Yapı statik hesapları 2. derecede deprem bölgesi olmasına rağmen 1. derecede deprem bölgesi yönetmeliğine uygun çözülmüştür.
***
İddialı beyanlar.
Bölgenin 2. Derecede deprem bölgesi olmasına rağmen 1. Derecede deprem bölgesi önlemlerinin alındığı bile öne sürülmüş.
O dönemde ruhsatlandırmayı belediye yapıyor ancak otel iznini Turizm Bakanlığı veriyor. Bakanlığın ruhsatı iptal etme, otel izni vermeme yetkileri bulunuyor.
Böyle bir başvurudan sonra bir inceleme yapılması ya da yaptırılması, belediyeden ya da ilgili yerlerden araştırma talep edilmesi beklenir değil mi?
Nitekim bir inceleme raporu da hazırlanmış.

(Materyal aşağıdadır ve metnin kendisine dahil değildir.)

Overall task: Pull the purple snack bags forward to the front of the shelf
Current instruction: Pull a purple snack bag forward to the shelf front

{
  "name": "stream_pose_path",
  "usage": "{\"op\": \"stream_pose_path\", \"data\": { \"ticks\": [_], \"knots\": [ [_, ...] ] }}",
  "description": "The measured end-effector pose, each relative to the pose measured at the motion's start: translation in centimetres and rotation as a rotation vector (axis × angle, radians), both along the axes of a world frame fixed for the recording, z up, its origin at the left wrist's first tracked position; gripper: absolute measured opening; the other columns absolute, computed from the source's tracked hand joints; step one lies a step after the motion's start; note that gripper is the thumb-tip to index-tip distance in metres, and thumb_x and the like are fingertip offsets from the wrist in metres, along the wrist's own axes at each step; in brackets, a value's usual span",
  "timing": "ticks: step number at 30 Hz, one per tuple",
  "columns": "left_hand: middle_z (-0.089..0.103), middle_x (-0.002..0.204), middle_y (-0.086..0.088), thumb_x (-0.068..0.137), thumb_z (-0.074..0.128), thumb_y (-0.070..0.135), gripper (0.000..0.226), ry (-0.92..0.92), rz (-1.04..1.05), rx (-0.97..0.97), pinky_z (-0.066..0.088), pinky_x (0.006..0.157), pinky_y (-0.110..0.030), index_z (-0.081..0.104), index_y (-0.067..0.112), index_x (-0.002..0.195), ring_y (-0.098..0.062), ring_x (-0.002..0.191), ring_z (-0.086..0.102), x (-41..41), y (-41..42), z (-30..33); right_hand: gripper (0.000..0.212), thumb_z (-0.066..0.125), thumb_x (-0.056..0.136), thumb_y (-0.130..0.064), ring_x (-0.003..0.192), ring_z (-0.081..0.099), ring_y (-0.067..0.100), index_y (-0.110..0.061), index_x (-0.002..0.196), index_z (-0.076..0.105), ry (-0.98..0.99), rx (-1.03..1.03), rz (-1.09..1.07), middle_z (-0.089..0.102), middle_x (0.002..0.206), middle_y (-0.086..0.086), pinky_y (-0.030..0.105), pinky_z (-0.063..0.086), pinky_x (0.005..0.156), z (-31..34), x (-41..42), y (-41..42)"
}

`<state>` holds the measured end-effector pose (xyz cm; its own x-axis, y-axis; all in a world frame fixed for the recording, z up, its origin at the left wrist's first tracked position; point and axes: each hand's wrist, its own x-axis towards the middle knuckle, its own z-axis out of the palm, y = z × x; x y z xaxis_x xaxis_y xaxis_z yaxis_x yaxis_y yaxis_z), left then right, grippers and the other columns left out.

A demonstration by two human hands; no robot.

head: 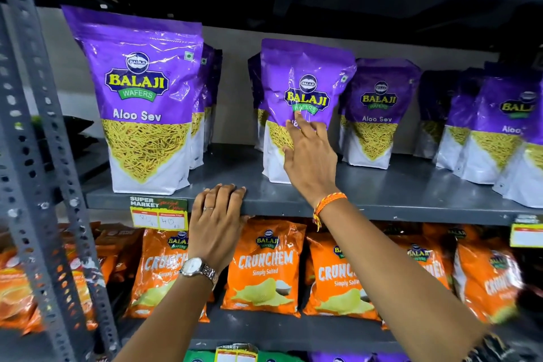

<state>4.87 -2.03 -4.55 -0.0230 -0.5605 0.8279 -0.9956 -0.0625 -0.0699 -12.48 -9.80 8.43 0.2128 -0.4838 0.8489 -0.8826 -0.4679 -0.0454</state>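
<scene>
Right hand: mid-frame, arm reaching up from lower right, fingers spread flat against the front of a glossy purple-and-white Aloo Sev snack bag; no grip closed on it.
Left hand: palm down, fingers curled over the front lip of the grey metal shelf, resting, holding nothing.
Wrists: silver watch on left, orange thread band on right.
Touched bag: upright, centre of frame, set back from shelf edge.
Front bag: same purple type, upper left of frame, at the edge.
Other purple bags: right, further back.
Below: orange Crunchem chip bags on lower shelf.
</scene>
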Motion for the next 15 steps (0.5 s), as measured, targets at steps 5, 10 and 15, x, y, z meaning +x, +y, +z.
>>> {"op": "stream_pose_path", "data": {
  "ticks": [5, 10, 15],
  "knots": [
    [0.06, 0.129, -0.01, 0.086, 0.067, 0.036, 0.05, 0.007, -0.005, 0.004, 0.033, 0.109, -0.048, 0.057, 0.014, 0.13, -0.034, 0.119, 0.055, 0.0, 0.0, 0.0, 0.052, 0.075, 0.086, -0.019, 0.12, 0.05, 0.031, -0.011, 0.135, 0.062, -0.033, -0.046, 0.039, 0.056, 0.147, 0.003, 0.039, 0.057, 0.085, -0.4, -1.5, 2.8],
    [0.06, 0.128, -0.011, 0.09, 0.055, 0.036, 0.045, -0.017, -0.027, -0.062, 0.032, 0.108, -0.047, 0.055, 0.014, 0.129, -0.034, 0.118, 0.054, -0.1, 0.3, 0.0, 0.052, 0.077, 0.085, -0.02, 0.123, 0.049, 0.028, -0.012, 0.135, 0.063, -0.067, -0.083, 0.074, 0.058, 0.145, 0.001, 0.038, 0.058, 0.085, -0.7, -3.0, 5.6],
    [0.061, 0.128, -0.012, 0.092, 0.049, 0.037, 0.045, -0.01, -0.033, -0.067, 0.033, 0.109, -0.048, 0.054, 0.013, 0.129, -0.035, 0.118, 0.054, -0.1, 0.2, -0.1, 0.051, 0.077, 0.086, -0.019, 0.126, 0.049, 0.026, -0.012, 0.135, 0.062, -0.091, -0.109, 0.107, 0.058, 0.145, -0.001, 0.038, 0.06, 0.083, -1.1, -4.2, 7.9]
  ]
}}
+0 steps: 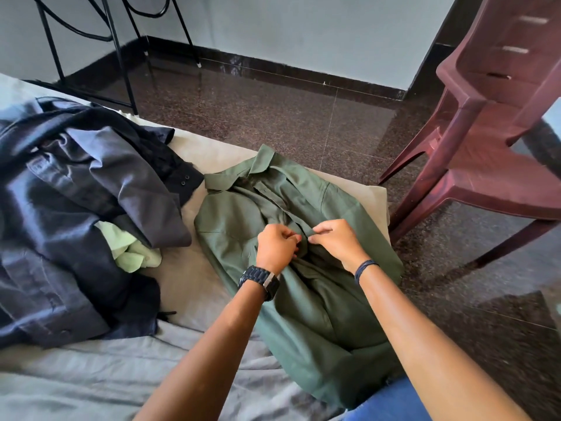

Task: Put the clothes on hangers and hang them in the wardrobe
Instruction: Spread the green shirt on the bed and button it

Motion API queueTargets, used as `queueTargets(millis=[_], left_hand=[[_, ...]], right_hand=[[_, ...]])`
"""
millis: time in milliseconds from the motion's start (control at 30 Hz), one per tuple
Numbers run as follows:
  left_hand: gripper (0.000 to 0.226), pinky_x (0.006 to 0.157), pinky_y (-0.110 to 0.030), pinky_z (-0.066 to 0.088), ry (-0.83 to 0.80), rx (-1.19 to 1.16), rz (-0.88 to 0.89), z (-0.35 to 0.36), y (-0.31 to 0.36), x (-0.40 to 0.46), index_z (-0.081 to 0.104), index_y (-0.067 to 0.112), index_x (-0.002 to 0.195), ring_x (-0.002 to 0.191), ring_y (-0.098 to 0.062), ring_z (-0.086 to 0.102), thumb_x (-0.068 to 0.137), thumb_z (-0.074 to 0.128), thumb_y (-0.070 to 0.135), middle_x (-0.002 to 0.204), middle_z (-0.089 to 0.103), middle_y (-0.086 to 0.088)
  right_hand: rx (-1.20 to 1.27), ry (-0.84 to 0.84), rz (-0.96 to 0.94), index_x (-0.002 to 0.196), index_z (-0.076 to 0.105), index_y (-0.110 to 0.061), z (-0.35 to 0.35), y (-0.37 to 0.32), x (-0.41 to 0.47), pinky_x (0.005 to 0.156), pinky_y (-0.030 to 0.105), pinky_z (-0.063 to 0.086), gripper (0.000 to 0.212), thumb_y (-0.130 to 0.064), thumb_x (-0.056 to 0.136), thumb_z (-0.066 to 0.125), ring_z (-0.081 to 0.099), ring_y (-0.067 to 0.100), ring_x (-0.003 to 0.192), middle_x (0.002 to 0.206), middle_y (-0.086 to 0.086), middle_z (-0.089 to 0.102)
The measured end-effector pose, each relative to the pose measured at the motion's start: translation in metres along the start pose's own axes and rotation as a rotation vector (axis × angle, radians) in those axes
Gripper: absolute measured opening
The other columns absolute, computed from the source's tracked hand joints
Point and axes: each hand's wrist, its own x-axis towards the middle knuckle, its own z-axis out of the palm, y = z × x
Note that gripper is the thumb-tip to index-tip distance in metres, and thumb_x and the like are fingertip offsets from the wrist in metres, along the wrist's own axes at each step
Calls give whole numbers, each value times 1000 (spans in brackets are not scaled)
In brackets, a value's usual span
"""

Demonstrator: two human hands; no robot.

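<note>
Green shirt (303, 268) flat on bed (121, 375), collar away. Left hand (277, 247) and right hand (335, 241) both pinching the placket mid-chest — likely working a button. No hanger visible; next probably fetching one. Dark clothes pile (76, 208) waiting beside.

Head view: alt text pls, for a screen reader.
Both hands, left hand and right hand, pinch the front placket of a green shirt lying on a bed. Dark clothes are piled left; a maroon plastic chair stands right.
</note>
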Motion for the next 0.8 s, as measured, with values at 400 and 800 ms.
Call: queueTargets(millis=[400, 800], left_hand=[[23, 62, -22, 56, -18, -617, -199, 28, -3, -18, 62, 6, 74, 69, -19, 62, 94, 53, 0, 76, 63, -12], [17, 60, -21, 57, 6, -685, -225, 30, -6, -21, 62, 2, 78, 64, -17, 63, 92, 55, 0, 79, 64, -16]], right_hand=[[113, 59, -214, 82, 64, -19, 1, 14, -20, 72, 24, 52, 19, -2, 77, 70, 63, 9, 69, 75, -6, 64], [21, 112, -389, 88, 63, -14, 7, 14, -30, 63, 16, 50, 9, -8, 83, 67, 62, 11, 67, 79, -3, 63]])
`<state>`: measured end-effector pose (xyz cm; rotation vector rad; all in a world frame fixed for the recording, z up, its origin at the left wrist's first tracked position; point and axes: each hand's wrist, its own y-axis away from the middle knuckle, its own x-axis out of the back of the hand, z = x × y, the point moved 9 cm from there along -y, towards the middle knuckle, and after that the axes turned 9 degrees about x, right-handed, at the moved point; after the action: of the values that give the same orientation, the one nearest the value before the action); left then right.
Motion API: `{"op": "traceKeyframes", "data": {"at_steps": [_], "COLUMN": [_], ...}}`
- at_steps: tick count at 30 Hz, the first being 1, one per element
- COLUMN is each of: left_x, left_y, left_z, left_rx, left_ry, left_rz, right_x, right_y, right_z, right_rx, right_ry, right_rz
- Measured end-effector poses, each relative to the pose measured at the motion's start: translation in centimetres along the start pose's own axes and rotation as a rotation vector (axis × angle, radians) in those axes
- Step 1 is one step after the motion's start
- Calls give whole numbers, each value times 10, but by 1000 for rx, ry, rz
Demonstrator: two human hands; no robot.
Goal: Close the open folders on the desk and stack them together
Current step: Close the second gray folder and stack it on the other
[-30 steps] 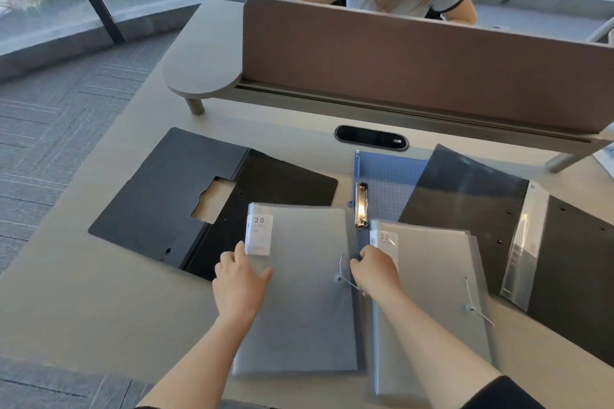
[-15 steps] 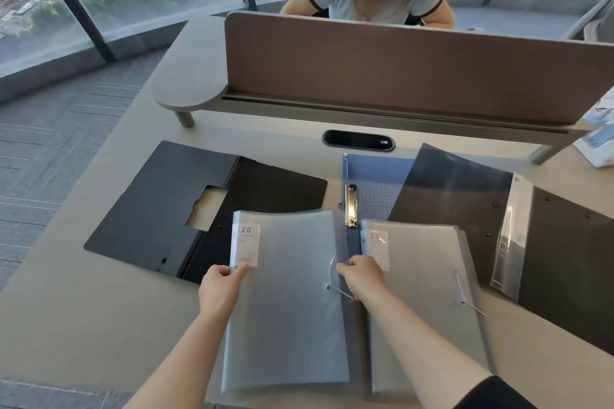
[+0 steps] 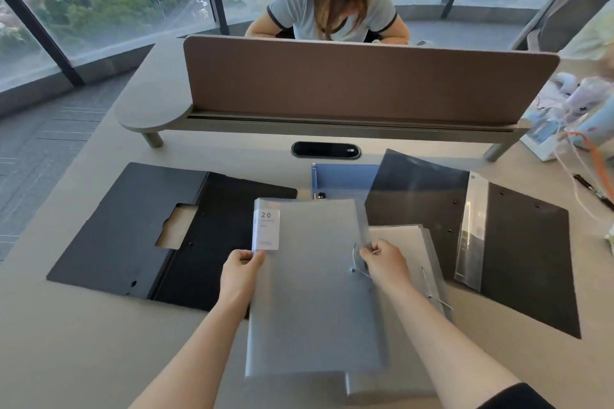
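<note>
A closed translucent grey folder (image 3: pixel 312 292) with a white "20" label is lifted off the desk, partly over a second grey folder (image 3: pixel 405 305) lying to its right. My left hand (image 3: pixel 241 271) grips its left edge just below the label. My right hand (image 3: pixel 385 262) grips its right edge beside the elastic cord. An open black folder (image 3: pixel 139 229) lies flat at the left. Another open black folder (image 3: pixel 518 252) with a clear sleeve lies at the right. A blue clip folder (image 3: pixel 345 179) peeks out behind them.
A brown divider panel (image 3: pixel 365 83) stands across the back of the desk, with a person seated behind it. A black cable port (image 3: pixel 325 150) is set in the desk (image 3: pixel 66 342). Cords, a pen and soft items lie at the right edge (image 3: pixel 581 143).
Both hands have taken hold of the left grey folder's edges, lifted it and shifted it right, so it now overlaps the right grey folder and hides most of the blue one.
</note>
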<state>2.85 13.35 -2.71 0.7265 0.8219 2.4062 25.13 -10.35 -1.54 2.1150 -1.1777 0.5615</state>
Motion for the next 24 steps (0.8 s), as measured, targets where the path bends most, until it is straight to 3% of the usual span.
{"op": "traceKeyframes", "data": {"at_steps": [10,24], "left_x": [-119,-162], "left_y": [31,41], "left_z": [-14,-24], "left_rx": [29,-17], "left_ry": [-192,-361], "left_rz": [-234,-137], "right_x": [79,105], "right_y": [-2,-6], "right_z": [104,144], "right_rx": [-147,-198], "right_ry": [109,301], "right_rz": [85,112]}}
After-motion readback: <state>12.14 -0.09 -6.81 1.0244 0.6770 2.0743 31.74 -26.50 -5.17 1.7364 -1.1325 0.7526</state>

Ancak ne gariptir ki aynı günde… Başvurunun yapıldığı 15 Şubat 2001’de inceleme raporu da tamamlanmış.
Şöyle deniyor raporda:
“Girişimcinin Bakanlığımıza 15.02.2001 tarih ve 8052 sayıyla intikal eden dilekçesi ekinde gönderilen belgeler "Turizm Tesisleri Yönetmeliği" ile "Turizm Tesisleri Yönetmeliğinin Uygulanmasına Dair 2000/1 Nolu Tebliğ" hükümleri çerçevesinde incelenmiştir.
Yapılan İncelemede;
- Tesise; Turizm Yatırımı Belgesi talebinde bulunulduğu, dosya muhteviyatında yapılan incelemede: başvuru ekinde gönderilen belgeler Yönetmeliğin 5. maddesi kapsamında istenen belgeler olup, taahhüt edilen bilgiler açısından 4 Yıldızlı Otel şartlarını sağlar nitelikte olduğu, hususu tespit edilmiştir. Yukarıda belirtilen husus dikkate alinarak, tesise; 4 Yıldızlı Otel Turizm Yatırımı Belgesi verilmesi hususu, bilgi ve olurlarınıza arz olunur.”
***
Bürokrasiden sürekli şikâyet edilen bir ülkede göz yaşartıcı bir hız…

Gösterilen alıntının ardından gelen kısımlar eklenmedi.